Allerdings steht jetzt sogar wieder ein Regierungsbeteiligung in Form einer Ampel (SPD/FDPO/Grüne) im Raum. Wobei nicht wenige fragen, ob nach solch einem Debakel der Platz wirklich auf der Regierungsbank sein sollte?
Pia Schellhammer raus
Ein besonders bitterer Wahlabend war es für die Grünen-Kandidatin Pia Schellhammer aus dem Wahlkreis 31 Wonnegau-Selz. Sie verpasste knapp den Wiedereinzug in den Landtag. Mit 5,3 Prozent stellen die Grünen nur noch sechs Abgeordnete und Pia Schellhammer stand auf Platz sieben der Landesliste. Knapper hätte das Scheitern nicht ausfallen können. Als Direktkandidatin im Wahlkreis konnte Pia Schellhammer immerhin 7,4 Prozent der Stimmen auf sich vereinigen, was die Zweitstimmen angeht, lag der Wahlkreis Wonnegau-Selz mit 5,3 Prozent exakt im Landesdurchschnitt. 2011 waren es noch 16,1 Prozent gewesen.
Amt auf Zeit
Der NK sprach mit Pia Schellhammer und fragte nach den Ursachen für das schlechte Abschneiden der Grünen. Die Grünen-Politikerin nannte hier zwei zentrale Aspekte. Zunächst einmal habe das Duell zwischen Julia Klöckner (CDU) und Malu Dreyer (SPD) den Wahlkampf dominiert, da sei für die kleinen Parteien weniger Platz gewesen. Zahlreiche Grünen-Wähler hätten etwa Malu-Dreyer gewählt, damit diese Ministerpräsidentin bleibe. Diese Stimmen fehlten der Ökopartei. Darüber hinaus habe mit der Flüchtlingskrise ein Bundesthema die Wahl stark überlagert, Landesaspekte hätten komplett im Hintergrund gestanden.

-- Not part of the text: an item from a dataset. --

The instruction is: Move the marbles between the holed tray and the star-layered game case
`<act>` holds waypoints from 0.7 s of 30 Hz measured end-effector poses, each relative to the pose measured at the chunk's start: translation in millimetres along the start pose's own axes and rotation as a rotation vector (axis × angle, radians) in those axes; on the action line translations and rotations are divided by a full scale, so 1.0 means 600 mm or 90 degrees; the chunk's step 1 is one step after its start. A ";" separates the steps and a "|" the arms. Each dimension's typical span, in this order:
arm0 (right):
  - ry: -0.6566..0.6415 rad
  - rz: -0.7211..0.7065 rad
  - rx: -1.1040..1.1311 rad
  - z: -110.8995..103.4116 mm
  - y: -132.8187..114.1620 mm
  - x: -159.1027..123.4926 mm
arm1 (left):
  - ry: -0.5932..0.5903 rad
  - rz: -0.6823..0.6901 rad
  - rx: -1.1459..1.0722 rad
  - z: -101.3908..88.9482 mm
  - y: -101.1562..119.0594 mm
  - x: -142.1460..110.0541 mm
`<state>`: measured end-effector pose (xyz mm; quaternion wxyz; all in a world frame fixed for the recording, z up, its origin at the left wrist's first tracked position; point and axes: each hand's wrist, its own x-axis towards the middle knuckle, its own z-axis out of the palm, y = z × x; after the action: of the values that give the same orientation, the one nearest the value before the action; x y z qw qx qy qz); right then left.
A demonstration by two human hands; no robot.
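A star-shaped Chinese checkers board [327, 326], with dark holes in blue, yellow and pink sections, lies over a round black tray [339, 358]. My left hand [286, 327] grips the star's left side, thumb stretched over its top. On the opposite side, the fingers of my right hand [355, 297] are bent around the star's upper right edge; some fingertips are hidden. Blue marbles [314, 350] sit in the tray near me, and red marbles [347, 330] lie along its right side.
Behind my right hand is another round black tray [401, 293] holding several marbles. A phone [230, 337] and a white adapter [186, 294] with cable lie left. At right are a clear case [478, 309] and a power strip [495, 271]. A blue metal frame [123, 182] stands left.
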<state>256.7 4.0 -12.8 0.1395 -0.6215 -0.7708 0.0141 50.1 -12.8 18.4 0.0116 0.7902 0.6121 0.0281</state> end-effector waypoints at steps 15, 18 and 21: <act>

Auf die Frage, was der verpasste Einzug für sie persönlich bedeute, sagte Pia Schellhammer relativ gelassen: „Wenn eine Tür zu geht, öffnet sich eine andere. Ich wollte nie Berufspolitikerin werden.“ Weiter fügt sie an, dass gerade bei kleineren Partie die Fluktuation in den Parlamente doch recht hoch sei. Man müssen sich auch immer darüber Klaren sein, dass die Abgeordnetentätigkeit nur eine Aufgabe auf Zeit sei. Der Wechsel gehöre zur Demokratie dazu. Was sie selbst jetzt konkret mache, könne sie noch nicht sagen, da möchte sie sich Zeit lassen und dies in nächsten Wochen entscheiden.
Haltung bewahren
Sie werde aber der Politik und den Grünen treu bleiben. Dies sei ihre Leidenschaft. Für sie, wie auch für die Grünen, gelte es jetzt verstärkt Flagge für ihre Ziele zu zeigen und für eine weltoffene und tolerante Gesellschaft einzutreten. Sie wolle auch die Chancen aufzeigen, die die Zuwanderung biete und sich auch weiterhin für eine erfolgreiche Integration kämpfen. Gerade jetzt wo den Grünen der Gegenwind ins Gesicht blase, heiße es Haltung bewahren und zu seien Grundwerten und Überzeugungen stehen. Darüber hinaus heiße es, den Bürgern deutlich zu machen, was die AfD wirklich will, welches Gesellschaftsbild hinter der Partei setze.